■ **Exercise material**:
****************************************

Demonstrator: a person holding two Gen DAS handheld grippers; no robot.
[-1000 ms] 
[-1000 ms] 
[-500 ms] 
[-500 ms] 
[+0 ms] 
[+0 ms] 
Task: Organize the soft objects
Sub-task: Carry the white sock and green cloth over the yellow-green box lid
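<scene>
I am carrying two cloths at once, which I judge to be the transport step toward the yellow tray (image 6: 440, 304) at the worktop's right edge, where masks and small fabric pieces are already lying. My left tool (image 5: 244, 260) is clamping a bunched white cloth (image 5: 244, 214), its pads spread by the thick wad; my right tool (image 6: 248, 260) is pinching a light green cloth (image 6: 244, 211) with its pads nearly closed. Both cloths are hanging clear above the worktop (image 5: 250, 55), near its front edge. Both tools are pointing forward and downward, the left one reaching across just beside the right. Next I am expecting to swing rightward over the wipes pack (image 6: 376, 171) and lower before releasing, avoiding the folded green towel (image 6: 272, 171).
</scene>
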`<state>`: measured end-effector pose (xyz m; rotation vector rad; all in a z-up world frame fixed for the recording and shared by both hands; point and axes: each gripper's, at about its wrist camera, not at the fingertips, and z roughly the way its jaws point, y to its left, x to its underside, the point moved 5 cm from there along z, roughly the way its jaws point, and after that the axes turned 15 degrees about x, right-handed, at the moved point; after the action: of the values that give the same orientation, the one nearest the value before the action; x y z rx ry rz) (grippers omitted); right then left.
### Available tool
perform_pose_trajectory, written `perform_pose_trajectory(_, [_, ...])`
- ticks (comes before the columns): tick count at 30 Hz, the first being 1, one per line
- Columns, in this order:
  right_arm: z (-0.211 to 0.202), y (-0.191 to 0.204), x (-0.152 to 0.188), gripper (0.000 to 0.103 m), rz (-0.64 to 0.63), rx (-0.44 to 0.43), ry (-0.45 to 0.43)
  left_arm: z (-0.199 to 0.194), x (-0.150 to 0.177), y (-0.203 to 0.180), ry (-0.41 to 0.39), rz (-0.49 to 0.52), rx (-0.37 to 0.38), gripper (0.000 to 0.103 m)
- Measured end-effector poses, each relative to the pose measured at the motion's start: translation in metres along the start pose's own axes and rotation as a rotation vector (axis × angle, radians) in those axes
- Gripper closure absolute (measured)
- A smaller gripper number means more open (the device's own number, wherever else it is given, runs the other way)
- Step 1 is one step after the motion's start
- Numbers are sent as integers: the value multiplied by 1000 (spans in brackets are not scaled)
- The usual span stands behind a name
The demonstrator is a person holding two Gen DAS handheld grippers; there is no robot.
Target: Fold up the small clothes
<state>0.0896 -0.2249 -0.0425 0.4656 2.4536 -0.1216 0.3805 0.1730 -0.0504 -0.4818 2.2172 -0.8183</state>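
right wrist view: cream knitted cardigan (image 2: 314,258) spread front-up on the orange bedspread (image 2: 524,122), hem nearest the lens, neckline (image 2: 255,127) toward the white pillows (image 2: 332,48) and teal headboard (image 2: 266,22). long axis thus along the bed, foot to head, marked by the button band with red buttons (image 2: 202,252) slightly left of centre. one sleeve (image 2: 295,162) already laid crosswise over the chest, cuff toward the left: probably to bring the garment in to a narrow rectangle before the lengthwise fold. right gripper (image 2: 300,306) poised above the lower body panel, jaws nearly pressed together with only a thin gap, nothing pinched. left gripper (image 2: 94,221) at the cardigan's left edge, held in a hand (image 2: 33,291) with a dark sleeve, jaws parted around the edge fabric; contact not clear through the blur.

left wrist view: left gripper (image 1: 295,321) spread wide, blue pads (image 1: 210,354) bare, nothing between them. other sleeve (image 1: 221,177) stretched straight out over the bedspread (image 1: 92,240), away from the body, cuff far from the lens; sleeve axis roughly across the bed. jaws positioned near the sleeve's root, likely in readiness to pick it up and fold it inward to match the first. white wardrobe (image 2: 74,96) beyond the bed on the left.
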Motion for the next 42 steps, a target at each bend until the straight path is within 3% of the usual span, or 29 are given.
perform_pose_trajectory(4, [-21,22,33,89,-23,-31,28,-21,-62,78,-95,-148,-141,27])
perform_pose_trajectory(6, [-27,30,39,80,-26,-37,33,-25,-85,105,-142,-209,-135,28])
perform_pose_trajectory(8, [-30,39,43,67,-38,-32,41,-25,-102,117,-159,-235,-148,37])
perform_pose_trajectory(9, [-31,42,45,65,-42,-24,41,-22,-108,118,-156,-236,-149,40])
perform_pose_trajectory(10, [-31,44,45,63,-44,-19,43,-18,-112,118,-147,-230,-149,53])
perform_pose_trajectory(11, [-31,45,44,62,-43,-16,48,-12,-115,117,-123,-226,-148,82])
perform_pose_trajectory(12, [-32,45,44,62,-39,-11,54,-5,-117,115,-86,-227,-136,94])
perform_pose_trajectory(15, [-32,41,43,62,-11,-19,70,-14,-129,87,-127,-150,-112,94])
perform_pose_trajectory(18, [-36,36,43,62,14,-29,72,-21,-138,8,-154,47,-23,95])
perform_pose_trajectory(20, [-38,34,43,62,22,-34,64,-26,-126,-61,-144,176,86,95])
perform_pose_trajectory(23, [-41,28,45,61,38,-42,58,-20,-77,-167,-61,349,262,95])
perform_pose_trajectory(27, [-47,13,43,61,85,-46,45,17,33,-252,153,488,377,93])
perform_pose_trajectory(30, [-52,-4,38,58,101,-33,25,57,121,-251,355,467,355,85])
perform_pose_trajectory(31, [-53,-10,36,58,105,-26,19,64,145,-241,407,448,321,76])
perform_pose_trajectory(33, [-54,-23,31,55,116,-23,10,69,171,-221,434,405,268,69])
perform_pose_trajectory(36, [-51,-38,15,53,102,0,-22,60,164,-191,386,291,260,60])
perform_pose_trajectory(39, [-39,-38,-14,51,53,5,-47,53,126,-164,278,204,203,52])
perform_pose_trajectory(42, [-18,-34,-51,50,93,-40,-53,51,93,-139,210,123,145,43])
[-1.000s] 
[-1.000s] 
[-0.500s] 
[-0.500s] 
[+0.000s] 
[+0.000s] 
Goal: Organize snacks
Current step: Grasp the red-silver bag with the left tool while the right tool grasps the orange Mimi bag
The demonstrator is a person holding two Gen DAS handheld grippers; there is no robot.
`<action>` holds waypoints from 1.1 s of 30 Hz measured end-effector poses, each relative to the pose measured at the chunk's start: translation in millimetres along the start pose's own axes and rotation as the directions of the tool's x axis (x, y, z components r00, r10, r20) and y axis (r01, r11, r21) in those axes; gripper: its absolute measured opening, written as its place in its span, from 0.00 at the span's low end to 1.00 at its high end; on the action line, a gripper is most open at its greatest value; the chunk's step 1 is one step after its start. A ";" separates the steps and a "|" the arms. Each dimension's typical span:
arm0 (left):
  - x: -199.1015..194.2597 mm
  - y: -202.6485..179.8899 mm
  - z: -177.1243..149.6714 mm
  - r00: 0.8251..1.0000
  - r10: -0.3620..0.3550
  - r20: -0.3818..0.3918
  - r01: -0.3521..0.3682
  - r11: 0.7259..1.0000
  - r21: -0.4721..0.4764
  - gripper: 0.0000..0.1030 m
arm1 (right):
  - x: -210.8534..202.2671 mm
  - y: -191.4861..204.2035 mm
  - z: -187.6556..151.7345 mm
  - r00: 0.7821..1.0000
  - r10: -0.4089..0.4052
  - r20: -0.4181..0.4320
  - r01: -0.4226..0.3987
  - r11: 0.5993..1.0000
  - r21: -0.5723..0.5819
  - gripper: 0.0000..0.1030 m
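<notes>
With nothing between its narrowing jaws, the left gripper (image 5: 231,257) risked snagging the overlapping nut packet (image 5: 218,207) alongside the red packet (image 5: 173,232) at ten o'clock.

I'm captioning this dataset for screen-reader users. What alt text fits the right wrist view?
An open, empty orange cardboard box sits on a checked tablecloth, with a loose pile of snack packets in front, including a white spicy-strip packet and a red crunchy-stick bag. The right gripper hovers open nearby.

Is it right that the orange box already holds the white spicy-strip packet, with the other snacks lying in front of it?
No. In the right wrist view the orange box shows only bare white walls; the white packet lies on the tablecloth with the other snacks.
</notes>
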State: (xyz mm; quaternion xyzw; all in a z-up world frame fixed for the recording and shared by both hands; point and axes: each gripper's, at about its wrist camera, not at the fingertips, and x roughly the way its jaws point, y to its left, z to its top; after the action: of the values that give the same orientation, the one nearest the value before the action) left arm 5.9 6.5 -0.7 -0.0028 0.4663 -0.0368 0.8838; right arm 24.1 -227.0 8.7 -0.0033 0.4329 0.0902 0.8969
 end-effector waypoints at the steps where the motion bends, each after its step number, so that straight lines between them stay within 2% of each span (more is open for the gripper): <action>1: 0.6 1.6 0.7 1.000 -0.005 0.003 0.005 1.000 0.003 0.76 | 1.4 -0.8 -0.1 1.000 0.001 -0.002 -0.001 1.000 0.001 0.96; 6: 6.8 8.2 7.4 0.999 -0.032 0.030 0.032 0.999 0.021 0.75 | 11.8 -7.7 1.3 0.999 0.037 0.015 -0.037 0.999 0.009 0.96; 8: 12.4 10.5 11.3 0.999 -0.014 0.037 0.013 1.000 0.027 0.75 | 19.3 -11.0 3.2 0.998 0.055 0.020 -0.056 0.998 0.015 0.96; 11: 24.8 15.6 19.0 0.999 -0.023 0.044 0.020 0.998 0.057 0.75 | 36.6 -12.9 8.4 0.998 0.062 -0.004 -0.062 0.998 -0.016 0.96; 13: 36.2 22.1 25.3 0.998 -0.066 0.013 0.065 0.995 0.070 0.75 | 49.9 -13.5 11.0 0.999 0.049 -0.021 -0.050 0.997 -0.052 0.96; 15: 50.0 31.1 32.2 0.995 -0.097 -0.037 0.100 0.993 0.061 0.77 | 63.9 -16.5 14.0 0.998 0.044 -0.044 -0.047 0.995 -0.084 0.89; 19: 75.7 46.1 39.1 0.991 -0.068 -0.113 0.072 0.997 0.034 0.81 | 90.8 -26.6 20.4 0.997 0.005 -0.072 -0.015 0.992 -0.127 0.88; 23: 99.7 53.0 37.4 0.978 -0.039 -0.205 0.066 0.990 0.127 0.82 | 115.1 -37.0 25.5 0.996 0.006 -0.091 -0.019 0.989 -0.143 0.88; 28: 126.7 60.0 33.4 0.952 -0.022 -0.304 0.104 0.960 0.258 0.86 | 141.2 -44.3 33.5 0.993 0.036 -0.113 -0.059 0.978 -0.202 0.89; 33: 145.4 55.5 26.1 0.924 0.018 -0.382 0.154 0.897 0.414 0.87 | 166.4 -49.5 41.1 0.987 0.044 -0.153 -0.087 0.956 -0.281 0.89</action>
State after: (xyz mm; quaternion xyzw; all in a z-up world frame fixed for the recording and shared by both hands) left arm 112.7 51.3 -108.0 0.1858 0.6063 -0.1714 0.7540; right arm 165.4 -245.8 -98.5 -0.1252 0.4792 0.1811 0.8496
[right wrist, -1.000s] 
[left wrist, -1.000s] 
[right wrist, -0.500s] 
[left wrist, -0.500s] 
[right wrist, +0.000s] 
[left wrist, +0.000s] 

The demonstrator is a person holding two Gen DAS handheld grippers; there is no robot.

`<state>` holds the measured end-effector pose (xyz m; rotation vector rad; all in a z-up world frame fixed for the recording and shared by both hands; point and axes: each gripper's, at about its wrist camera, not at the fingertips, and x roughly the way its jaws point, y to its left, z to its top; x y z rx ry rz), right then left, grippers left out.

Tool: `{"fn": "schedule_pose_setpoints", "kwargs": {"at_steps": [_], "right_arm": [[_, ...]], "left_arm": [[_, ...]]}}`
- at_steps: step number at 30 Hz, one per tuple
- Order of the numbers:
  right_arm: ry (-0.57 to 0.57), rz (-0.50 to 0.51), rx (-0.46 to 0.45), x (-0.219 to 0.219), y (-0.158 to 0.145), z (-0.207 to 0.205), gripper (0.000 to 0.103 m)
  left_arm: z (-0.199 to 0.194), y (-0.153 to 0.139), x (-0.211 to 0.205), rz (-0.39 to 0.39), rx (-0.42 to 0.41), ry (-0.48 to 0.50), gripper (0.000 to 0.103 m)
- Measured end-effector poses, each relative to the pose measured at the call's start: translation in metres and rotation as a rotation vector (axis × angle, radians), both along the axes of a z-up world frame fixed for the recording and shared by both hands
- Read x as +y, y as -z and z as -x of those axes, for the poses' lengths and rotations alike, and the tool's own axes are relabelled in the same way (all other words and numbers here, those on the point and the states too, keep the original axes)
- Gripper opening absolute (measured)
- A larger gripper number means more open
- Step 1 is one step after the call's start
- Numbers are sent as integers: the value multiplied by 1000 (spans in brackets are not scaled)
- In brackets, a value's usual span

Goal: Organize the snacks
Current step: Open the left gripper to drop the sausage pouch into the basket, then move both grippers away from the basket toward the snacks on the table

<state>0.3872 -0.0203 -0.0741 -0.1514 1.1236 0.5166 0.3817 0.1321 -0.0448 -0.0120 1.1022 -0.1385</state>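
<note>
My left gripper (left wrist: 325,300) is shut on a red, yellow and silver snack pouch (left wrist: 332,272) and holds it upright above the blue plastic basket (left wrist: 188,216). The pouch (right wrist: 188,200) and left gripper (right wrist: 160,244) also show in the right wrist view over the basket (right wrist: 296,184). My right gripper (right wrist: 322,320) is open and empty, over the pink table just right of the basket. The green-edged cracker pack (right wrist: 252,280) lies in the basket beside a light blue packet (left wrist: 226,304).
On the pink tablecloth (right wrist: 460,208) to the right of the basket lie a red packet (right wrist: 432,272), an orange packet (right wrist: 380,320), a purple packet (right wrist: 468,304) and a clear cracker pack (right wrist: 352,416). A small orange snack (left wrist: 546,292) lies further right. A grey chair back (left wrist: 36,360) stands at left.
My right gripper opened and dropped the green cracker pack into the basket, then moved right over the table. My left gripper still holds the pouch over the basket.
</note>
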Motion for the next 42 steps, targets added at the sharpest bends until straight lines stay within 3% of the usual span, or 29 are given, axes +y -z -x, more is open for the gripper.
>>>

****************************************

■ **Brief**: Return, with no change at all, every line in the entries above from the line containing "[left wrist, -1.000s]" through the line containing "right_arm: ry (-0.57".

■ **Answer to this task**:
[left wrist, -1.000s] 
[right wrist, -0.500s] 
[left wrist, -0.500s] 
[right wrist, +0.000s] 
[left wrist, +0.000s] 

The demonstrator is a person holding two Gen DAS handheld grippers; there is no robot.

`<state>` holds the measured end-effector pose (xyz m; rotation vector rad; all in a z-up world frame fixed for the recording and shared by both hands; point and axes: each gripper's, at about its wrist camera, not at the fingertips, and x roughly the way its jaws point, y to its left, z to its top; x y z rx ry rz), right then left, grippers left out.

Tool: `{"fn": "schedule_pose_setpoints", "kwargs": {"at_steps": [_], "right_arm": [[_, ...]], "left_arm": [[_, ...]]}}`
- at_steps: step number at 30 Hz, one per tuple
- Order of the numbers:
  right_arm: ry (-0.57 to 0.57), rz (-0.50 to 0.51), rx (-0.46 to 0.45), x (-0.219 to 0.219), y (-0.158 to 0.145), z (-0.207 to 0.205), gripper (0.000 to 0.103 m)

This is the complete output for the exercise.